Paying Writer Based on Traffic

Hey everyone,
I saw a few places do this but wanted to know more about it. Sitepoint does it as well. How can you pay someone to write an article for you and pay them a bonus based on the traffic it generates? I looked at Sitepoint and it is based on pageviews. Is there a way that prevents the writer from auto-refreshing that article page to jack up the number? Is this even a viable option now? Is there a better metric to measure the amount of traffic an article generates, like number of times it is retweeted or liked? Thanks.

as an article writer myself, that would not be a fair deal unless the page views is only a bonus as you said. the writer has an influence on the quality of the article but there are so many other factors that determine page views that the writer cannot help.

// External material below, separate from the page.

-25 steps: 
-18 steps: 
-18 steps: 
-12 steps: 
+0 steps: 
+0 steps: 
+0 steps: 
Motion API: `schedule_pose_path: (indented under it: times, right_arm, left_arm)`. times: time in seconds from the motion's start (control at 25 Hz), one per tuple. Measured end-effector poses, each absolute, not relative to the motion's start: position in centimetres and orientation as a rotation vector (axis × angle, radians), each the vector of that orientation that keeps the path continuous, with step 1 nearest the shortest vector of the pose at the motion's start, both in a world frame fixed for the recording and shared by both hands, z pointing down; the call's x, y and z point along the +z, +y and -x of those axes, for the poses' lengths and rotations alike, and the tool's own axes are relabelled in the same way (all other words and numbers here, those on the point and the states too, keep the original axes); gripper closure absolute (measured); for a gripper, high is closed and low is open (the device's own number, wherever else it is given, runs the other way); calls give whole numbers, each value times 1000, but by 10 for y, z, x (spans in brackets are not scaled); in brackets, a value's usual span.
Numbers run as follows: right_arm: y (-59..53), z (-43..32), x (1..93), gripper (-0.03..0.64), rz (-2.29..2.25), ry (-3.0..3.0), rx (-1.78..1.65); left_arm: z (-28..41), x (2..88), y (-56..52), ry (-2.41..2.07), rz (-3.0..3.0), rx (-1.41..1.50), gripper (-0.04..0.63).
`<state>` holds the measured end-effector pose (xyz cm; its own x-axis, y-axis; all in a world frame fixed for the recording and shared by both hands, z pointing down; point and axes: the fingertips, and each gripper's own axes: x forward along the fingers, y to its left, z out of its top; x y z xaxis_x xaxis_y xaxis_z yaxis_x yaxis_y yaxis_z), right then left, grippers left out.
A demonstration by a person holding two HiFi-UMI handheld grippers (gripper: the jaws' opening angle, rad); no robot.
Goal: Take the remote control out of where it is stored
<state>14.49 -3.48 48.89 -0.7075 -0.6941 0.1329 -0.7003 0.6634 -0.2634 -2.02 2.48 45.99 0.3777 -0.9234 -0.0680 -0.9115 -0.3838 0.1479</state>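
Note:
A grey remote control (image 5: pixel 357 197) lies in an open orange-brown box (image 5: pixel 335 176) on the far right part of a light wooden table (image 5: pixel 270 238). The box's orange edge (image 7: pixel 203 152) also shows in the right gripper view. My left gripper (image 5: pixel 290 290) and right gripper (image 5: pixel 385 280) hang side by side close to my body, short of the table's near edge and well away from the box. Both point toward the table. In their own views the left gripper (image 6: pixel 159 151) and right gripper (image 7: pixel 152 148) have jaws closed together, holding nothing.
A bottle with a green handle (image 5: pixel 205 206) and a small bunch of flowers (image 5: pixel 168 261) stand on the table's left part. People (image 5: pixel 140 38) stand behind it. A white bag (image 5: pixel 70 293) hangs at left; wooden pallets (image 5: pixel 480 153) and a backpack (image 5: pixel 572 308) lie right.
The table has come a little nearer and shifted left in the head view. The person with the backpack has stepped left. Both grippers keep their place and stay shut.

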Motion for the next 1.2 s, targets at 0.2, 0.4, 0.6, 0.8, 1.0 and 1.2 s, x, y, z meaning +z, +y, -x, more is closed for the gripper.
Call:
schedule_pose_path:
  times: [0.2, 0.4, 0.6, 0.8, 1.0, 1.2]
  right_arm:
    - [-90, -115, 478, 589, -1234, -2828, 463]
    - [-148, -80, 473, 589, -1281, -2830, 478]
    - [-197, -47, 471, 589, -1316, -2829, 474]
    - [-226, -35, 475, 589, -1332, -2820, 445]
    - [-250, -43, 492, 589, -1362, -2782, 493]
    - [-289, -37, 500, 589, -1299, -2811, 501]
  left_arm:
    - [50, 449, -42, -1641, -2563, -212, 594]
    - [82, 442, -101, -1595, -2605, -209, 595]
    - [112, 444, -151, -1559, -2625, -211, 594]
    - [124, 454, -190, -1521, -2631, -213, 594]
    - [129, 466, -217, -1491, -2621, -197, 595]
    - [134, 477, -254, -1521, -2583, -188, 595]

If you go by unique visits, it won’t even be a problem. If you measure using “hits” then of course they could simply refresh the page but if you do it based on unique page-view’s (which all statistics software shows) you will be able to independently remove the issue of people revisiting as it will measure it in respect to unique IP addresses popping up in the logs rather than anything else. Though as an article writer I’m not sure I agree with the “hits” incentive model as you’re likely to end up publishing only subjects the masses will enjoy (usually ends up as low quality galleries) rather than unique interesting content. :slight_smile:

depends, if you give them direct access to those then yes, no manipulation possible. If you only give them a screenshot, that screenshot can be manipulated (even before taking the screenshot, the page itself can be manipulated) - if you only provide them with the exported data, that again can be manipulated.

couldn’t you write a script that is run automatically on a cron job every other minute. Put this on a couple of servers (shared hosts, free hosts, …) and you could get a significant amount of visits together.

One person can’t visit a page enough separate times to have any significant affect on the number of page views. Even if they visit the page 20 or 30 times a day those visits will be insignificant when compared to the total daily page views which should be in the thousands or tens of thousands before you really have it being seen by enough people to start thinking bonuses.

The analytics software of your choice (not counting most of the ones pre-installed on common shared servers) should be able to tell you the number of unique page views. Some Content Management Systems might also be able to tell you this. Though, how this is then implement so that you, i.e. the buyer, doesn’t cheat on the writer, I don’t know.

How would I cheat the writer? Aren’t we both going to be looking at the same analytics?